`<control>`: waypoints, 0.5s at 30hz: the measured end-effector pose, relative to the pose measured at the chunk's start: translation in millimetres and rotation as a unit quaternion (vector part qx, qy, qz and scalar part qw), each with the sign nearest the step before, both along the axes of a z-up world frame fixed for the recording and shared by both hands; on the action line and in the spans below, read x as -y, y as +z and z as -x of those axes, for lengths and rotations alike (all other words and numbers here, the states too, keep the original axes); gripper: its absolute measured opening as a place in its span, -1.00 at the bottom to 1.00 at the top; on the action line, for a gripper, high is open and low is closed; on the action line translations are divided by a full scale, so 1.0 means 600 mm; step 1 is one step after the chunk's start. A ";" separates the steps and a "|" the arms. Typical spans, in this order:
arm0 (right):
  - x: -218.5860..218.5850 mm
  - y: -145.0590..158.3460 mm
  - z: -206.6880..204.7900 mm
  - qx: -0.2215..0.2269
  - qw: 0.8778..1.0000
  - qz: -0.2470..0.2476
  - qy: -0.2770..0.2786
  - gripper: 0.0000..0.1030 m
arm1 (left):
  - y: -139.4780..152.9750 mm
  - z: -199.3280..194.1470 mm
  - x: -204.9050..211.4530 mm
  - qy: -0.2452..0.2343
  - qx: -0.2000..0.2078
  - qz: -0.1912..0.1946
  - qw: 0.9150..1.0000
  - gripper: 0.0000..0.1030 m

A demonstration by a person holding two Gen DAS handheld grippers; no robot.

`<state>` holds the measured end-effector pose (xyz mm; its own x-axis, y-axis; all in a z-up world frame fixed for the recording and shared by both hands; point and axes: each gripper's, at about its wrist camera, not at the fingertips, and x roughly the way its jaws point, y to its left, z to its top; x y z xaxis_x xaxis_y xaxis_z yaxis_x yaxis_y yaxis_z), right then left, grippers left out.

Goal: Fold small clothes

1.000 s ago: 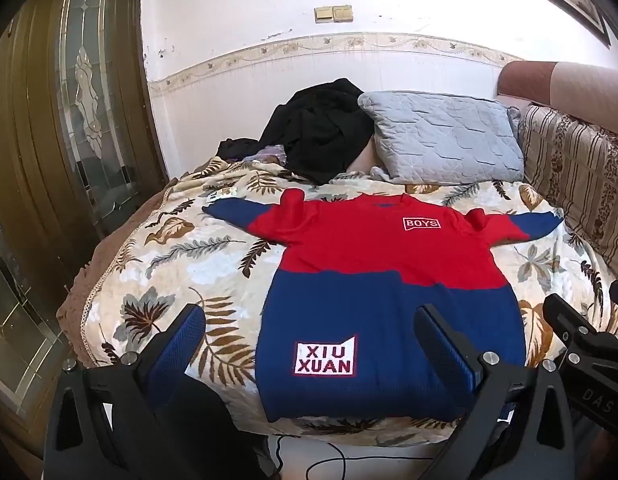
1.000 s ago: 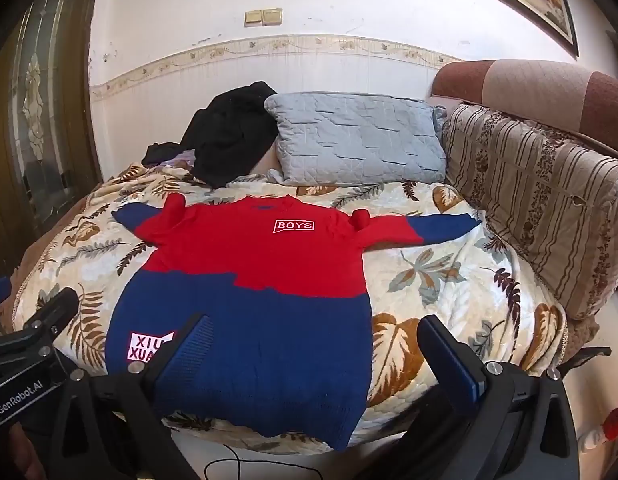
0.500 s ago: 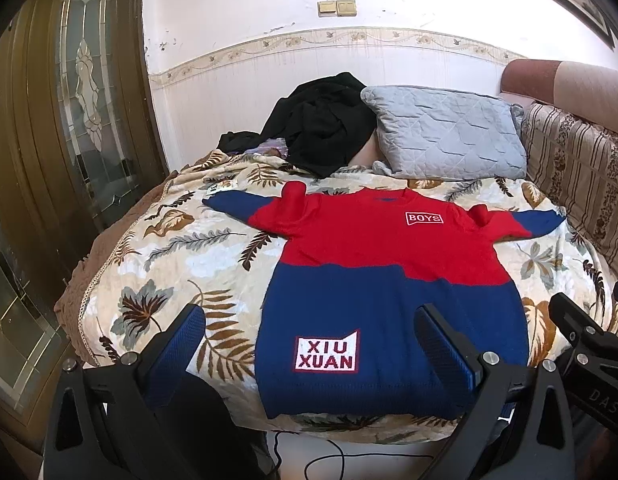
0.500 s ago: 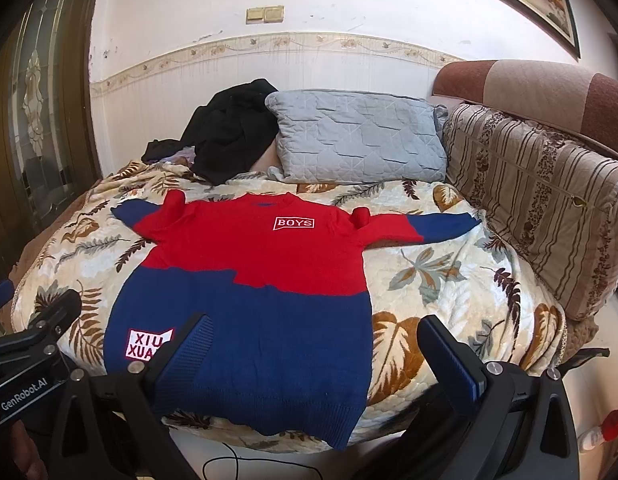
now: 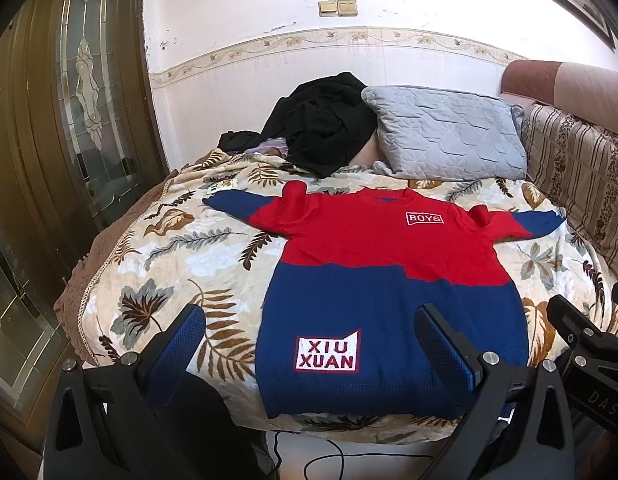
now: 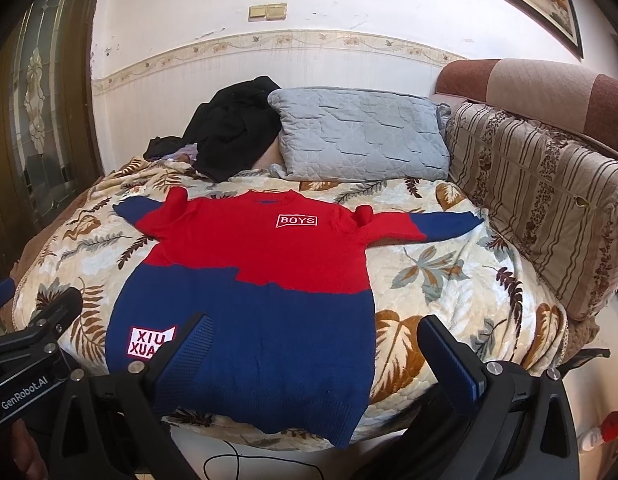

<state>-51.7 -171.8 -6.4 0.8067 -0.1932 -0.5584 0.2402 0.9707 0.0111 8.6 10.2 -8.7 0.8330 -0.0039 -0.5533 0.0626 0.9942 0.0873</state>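
Note:
A small red and blue sweater [image 5: 385,276] lies flat, face up, on the leaf-patterned bed cover, sleeves spread, hem at the near edge. It carries a "BOYS" patch and a "XIU XUAN" patch. It also shows in the right wrist view [image 6: 261,276]. My left gripper [image 5: 309,344] is open and empty, held above the hem on the left side. My right gripper [image 6: 313,352] is open and empty, held above the hem on the right side. Neither touches the sweater.
A grey pillow [image 5: 441,132] and a heap of black clothes [image 5: 325,120] lie at the head of the bed. A striped sofa back [image 6: 549,208] runs along the right. A glass door [image 5: 81,92] stands on the left. A cable [image 5: 329,460] lies on the floor below the bed edge.
Both grippers have risen slightly, so the sweater sits a little lower in view. The sweater has not moved and both grippers stay open.

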 end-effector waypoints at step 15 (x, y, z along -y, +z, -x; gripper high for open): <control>-0.001 -0.002 0.000 -0.001 1.000 -0.002 -0.001 1.00 | -0.004 0.000 0.006 -0.001 -0.002 -0.002 1.000 1.00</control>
<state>-51.6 -171.2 -7.9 0.8054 -0.1930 -0.5604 0.2421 0.9702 0.0138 8.7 6.9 -11.3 0.8306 -0.0033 -0.5568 0.0646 0.9938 0.0904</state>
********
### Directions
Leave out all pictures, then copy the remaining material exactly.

### Exercise result
`<control>`: waypoints, 0.5s at 30hz: the measured end-effector pose, relative to the pose measured at the chunk's start: translation in millimetres and rotation as a unit quaternion (vector part qx, qy, qz and scalar part qw), each with the sign nearest the step before, both along the axes of a z-up world frame fixed for the recording and shared by both hands; on the action line and in the spans below, read x as -y, y as +z and z as -x of those axes, for lengths and rotations alike (all other words and numbers here, the states too, keep the original axes); gripper: its absolute measured opening as a place in its span, -1.00 at the bottom to 1.00 at the top; on the action line, for a gripper, high is open and low is closed; on the action line translations are divided by a full scale, so 1.0 means 600 mm; step 1 is one step after the chunk's start. A ";" separates the steps and a "|" the arms. Typical spans, in this order:
arm0 (right):
  - x: -218.5860..218.5850 mm
  - y: -145.0590..158.3460 mm
  - z: -206.6880..204.7900 mm
  - qx: -0.2215..0.2269
  - qw: 0.8778..1.0000
  - qz: -0.2470..0.2476
  - qy: -0.2770..0.2786
  - gripper: 0.0000..0.1030 m
arm1 (left):
  - y: -139.4780..152.9750 mm
  - z: -199.3280..194.1470 mm
  - x: -204.9050..211.4530 mm
  - qy: -0.2452..0.2343
  - qx: -0.2000..0.2078
  - qz: -0.1912..0.1946
  - qw: 0.9150..1.0000
  - gripper: 0.0000..0.1030 m

A demonstration by a person holding two Gen DAS handheld grippers; no robot.

`<state>` holds the measured end-effector pose (xyz mm; its own x-axis, y-axis; all in a z-up world frame fixed for the recording and shared by both hands; point and axes: each gripper's, at about its wrist camera, not at the fingertips, and x roughly the way its jaws point, y to its left, z to its top; x y z xaxis_x xaxis_y xaxis_z yaxis_x yaxis_y yaxis_z), right then left, grippers left out.

Goal: Fold small clothes

1.000 s ago: 
1.000 s ago: 
0.500 s ago: 
0.500 s ago: 
now: 
now: 

<state>-51.7 -171.8 -6.4 0.8067 -0.1932 -0.5584 0.2402 0.9707 0.0111 8.6 10.2 -8.7 0.8330 -0.0039 -0.5533 0.0626 0.9942 0.0873</state>
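Note:
A small red and blue sweater [image 5: 385,276] lies flat, face up, on the leaf-patterned bed cover, sleeves spread, hem at the near edge. It carries a "BOYS" patch and a "XIU XUAN" patch. It also shows in the right wrist view [image 6: 261,276]. My left gripper [image 5: 309,344] is open and empty, held above the hem on the left side. My right gripper [image 6: 313,352] is open and empty, held above the hem on the right side. Neither touches the sweater.
A grey pillow [image 5: 441,132] and a heap of black clothes [image 5: 325,120] lie at the head of the bed. A striped sofa back [image 6: 549,208] runs along the right. A glass door [image 5: 81,92] stands on the left. A cable [image 5: 329,460] lies on the floor below the bed edge.
Both grippers have risen slightly, so the sweater sits a little lower in view. The sweater has not moved and both grippers stay open.
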
 end-effector waypoints at step 15 (x, y, z along -y, +z, -x; gripper high for open): <control>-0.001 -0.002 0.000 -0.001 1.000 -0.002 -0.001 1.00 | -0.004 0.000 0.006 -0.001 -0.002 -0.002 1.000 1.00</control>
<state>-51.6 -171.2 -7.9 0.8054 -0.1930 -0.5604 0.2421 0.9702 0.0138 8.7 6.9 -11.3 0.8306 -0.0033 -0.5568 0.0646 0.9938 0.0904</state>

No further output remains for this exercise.